Twitter, like many other tech companies, is striving to improve diversity in the workplace. It’s an important issue for the firm, which consistently ranks as a diverse platform in terms of its user base. Twitter also boasts a self-professed socially aware CEO in the guise of Jack Dorsey (who can forget the #StayWoke t-shirt he wore on stage at a tech conference in 2016?).
Internally, however, it still hasn’t managed to reflect the inclusiveness found on its service (where conversations around #BlackLivesMatter, #SheInspiresMe and #OrlandoStrong have thrived), although it’s not for want of trying.
In its latest diversity report, Twitter reveals the ground it gained last year in a number of departments. The good news is the company met, and in some cases exceeded, its diversity targets. The bad news is that it is still lacking when it comes to underrepresented minorities (non-whites and non-Asians), which make up 11 percent of its overall workforce — a meagre increase of just 1 percent from 2015. In technical roles, minorities increased to 9 percent, up from 7 percent in 2015, and 6 percent in leadership roles, from no representation whatsoever in the past. The numbers in Twitter’s EEO-1 report show that out of 47 executive positions, none are filled by African-Americans or Latinos. Additionally, out of 399 managerial roles, 9 are occupied by African-Americans and 14 by Latinos. The EEO-1 report is the employee demographic data that companies are required to provide to the department of labor.
Women fared better in terms of recruitment, with Twitter exceeding its goals in both overall female representation (which now stands at 37 percent) and leadership (30 percent, a laudable increase of 8 percent from 2015). Globally, in 2016, women filled all of Twitter’s open country head positions. On the other hand, Twitter could not meet its target of having 16 percent of women in technical roles, reaching 15 percent in the end — up 2 percent. Comparably, fellow digital platform Pinterest recently suffered the same fate, falling short of its target to have 30 percent of female engineers in its workforce by a considerable margin of 8 percent.

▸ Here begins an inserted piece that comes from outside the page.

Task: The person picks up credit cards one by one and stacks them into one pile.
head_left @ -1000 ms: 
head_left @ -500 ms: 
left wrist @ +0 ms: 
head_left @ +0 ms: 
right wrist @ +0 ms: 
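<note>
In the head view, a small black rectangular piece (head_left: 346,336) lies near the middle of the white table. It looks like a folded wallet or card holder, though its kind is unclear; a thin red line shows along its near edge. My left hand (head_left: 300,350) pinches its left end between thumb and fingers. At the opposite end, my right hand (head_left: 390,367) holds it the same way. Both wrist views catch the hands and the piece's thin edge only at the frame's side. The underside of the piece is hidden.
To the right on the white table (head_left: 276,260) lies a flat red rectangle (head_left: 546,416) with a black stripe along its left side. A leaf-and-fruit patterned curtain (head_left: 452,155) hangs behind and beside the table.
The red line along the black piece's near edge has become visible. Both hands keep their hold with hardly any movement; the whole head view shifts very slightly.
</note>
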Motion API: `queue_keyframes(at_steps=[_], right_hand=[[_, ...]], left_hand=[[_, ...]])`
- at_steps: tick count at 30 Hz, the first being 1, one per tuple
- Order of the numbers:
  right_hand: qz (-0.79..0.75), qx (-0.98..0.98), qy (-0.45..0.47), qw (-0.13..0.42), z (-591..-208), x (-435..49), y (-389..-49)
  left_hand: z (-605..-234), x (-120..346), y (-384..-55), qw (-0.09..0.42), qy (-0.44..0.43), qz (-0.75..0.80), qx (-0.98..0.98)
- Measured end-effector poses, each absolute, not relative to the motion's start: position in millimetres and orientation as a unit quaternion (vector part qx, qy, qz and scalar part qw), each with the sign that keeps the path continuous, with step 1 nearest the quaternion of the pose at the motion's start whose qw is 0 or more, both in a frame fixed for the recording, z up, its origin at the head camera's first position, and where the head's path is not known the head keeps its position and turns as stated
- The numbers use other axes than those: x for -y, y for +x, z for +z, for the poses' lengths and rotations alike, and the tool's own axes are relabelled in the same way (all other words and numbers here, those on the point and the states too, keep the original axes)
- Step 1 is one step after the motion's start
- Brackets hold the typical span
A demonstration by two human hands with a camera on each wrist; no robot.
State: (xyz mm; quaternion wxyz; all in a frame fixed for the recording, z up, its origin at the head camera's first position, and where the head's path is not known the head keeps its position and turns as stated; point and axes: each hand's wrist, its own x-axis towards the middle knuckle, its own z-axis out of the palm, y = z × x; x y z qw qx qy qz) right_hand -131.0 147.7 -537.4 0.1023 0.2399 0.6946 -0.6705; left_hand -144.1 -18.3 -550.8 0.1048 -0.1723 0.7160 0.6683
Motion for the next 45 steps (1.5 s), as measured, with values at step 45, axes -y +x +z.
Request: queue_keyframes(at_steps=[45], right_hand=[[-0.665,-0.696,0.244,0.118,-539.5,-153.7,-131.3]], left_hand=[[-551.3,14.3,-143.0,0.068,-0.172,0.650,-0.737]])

According to Twitter’s VP of inclusion and diversity Jeffrey Siminoff, the company pushed through a number of initiatives in 2016 both in regards to the hiring process and in terms of employee entitlements. Among its new ventures was a partnership with CODE2040 focussed on minority software engineering students, a dedicated university diversity recruiting function, and software-based innovation to increase the Twitter candidate pool. The company also updated its policy to provide up to 20 weeks paid leave to all parents globally.
Another first for Twitter in 2016 was its enabling of all new U.S. hires to self-identify as LGBTQ. Whilst noting that this data is currently limited due to its recent introduction, Twitter claims that of employees answering, 10 percent identified as LGBTQ.

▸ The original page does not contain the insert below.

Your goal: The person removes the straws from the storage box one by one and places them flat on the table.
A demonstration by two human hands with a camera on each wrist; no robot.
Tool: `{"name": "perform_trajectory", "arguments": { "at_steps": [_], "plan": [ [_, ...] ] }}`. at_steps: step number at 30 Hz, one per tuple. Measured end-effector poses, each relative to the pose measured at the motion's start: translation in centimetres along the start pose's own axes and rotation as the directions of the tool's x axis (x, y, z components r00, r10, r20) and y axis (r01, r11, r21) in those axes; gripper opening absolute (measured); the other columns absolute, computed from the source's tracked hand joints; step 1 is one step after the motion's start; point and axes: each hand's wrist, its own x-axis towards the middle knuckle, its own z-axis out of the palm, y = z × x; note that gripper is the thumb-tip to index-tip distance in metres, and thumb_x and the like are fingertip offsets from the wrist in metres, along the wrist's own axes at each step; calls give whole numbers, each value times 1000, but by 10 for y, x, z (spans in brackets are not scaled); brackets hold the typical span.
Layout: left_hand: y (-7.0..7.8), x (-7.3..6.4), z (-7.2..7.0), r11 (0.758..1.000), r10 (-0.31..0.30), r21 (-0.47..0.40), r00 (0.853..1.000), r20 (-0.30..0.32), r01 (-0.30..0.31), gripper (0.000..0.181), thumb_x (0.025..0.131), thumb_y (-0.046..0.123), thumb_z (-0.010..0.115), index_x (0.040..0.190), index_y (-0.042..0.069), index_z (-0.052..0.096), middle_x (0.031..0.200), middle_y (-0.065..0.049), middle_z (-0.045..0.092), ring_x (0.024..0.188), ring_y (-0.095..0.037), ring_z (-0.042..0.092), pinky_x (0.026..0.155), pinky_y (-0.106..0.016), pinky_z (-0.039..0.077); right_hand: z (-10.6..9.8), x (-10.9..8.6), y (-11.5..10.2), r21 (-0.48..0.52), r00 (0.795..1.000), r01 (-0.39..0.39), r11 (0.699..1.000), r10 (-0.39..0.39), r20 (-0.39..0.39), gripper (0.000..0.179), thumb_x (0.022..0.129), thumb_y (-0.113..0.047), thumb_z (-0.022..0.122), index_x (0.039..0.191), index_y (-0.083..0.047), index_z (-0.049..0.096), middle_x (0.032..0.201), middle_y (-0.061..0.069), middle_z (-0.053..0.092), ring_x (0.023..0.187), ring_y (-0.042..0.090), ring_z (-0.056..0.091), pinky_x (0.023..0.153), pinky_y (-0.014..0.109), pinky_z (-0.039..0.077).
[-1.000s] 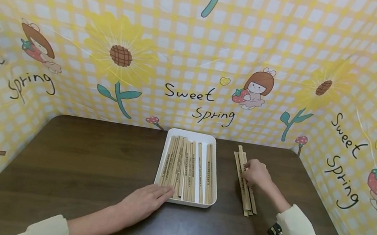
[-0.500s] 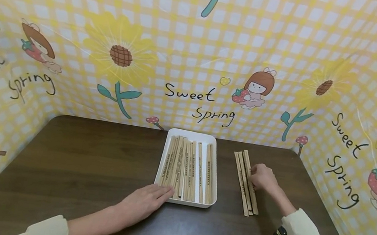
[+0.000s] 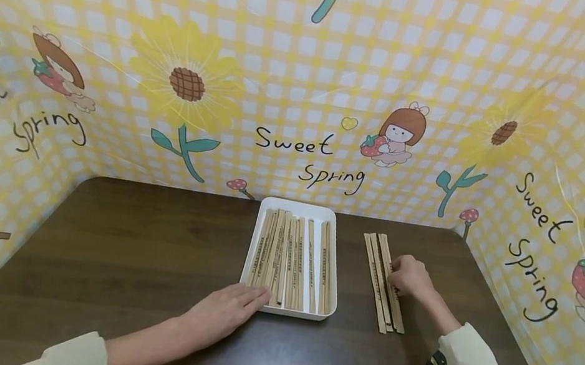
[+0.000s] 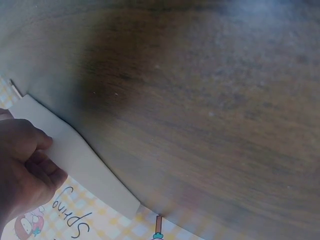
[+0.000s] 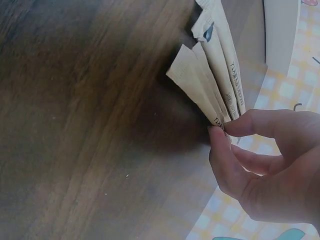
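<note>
In the head view, several slim paper-wrapped straws (image 3: 275,249) with printed brown sleeves lie lengthwise in a white tray (image 3: 284,312). My left hand (image 3: 224,311) holds the tray's near left corner; the left wrist view shows its curled fingers (image 4: 47,172) against the outer wall. To the right of the tray, a few more straws (image 3: 376,277) lie side by side on the table. My right hand (image 3: 411,277) pinches the rightmost paper-wrapped straw (image 5: 195,87) between thumb and finger, with the others close beside it. A dark end shows at one sleeve's opening.
Dark wood table (image 3: 149,230) runs under everything. A yellow checked cloth (image 3: 307,84) with flowers and lettering rises at the back and both sides. The tray's far rim is close to the back cloth.
My right hand has moved slightly right and shifted a straw off the others, so the loose straws now lie more spread and side by side. The left hand and tray stay in place.
</note>
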Motion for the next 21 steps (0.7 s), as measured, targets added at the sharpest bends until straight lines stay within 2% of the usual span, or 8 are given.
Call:
{"name": "perform_trajectory", "arguments": {
  "at_steps": [8, 12, 16, 19, 21],
  "plan": [
    [0, 0, 0, 1000, 1, -1, 1000, -17, -1, 46, 86, -3, 69, 131, -4, 60, 128, -16, 64, 113, -24, 63, 97, -37, 51, 1, 0, 4, 7, 1000, 9, 1000, -9, -10, 45, 82, 0, 57, 124, 16, 56, 116, 35, 60, 59, 20, 67, 53, 31, 58],
    [0, 0, -2, 1000, 1, -1, 1000, -8, -1, 45, 87, -3, 69, 131, -4, 60, 128, -16, 64, 113, -24, 63, 97, -37, 51, 1, -1, 6, 12, 1000, 18, 1000, -18, -9, 48, 81, -1, 56, 126, 16, 56, 100, 28, 65, 58, 19, 65, 54, 31, 59],
    [0, 0, -3, 1000, 2, 5, 1000, -3, -2, 44, 88, -2, 68, 131, -4, 60, 128, -15, 64, 113, -23, 63, 98, -36, 51, -1, -4, 4, 9, 1000, 23, 1000, -23, -8, 49, 83, -4, 56, 128, 17, 53, 106, 31, 63, 58, 19, 65, 55, 32, 59],
    [0, 0, -3, 1000, 4, 8, 1000, -5, -4, 44, 88, -2, 68, 131, -4, 60, 128, -15, 64, 113, -23, 63, 98, -36, 50, -3, -5, 0, 4, 1000, 24, 1000, -24, -6, 50, 85, -6, 56, 130, 16, 50, 87, 26, 65, 49, 14, 58, 49, 30, 54],
    [0, -1, -2, 1000, 4, 10, 1000, -5, -4, 44, 88, -2, 68, 131, -4, 60, 128, -15, 64, 113, -24, 63, 98, -36, 50, -3, -5, -6, 10, 1000, 22, 1000, -22, 4, 50, 87, -5, 56, 132, 15, 49, 69, 16, 60, 46, 13, 55, 48, 30, 53]
  ]
}}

For its 2017 goals, Twitter wants to reach 13 percent overall for underrepresented minorities, 11 percent technical, 8 percent leadership, and 15 percent non-technical. For women, it plans to reach 38 percent overall, 17 percent technical, and 31 percent leadership.
“We know that the effects of our actions — many of which were new for 2016 — cannot be immediate,” said Siminoff in his blog post. “We will continue to be broadly focused on inclusion, prioritizing intersectionality and specific underrepresented groups, and acting on different opportunities for our different business functions.”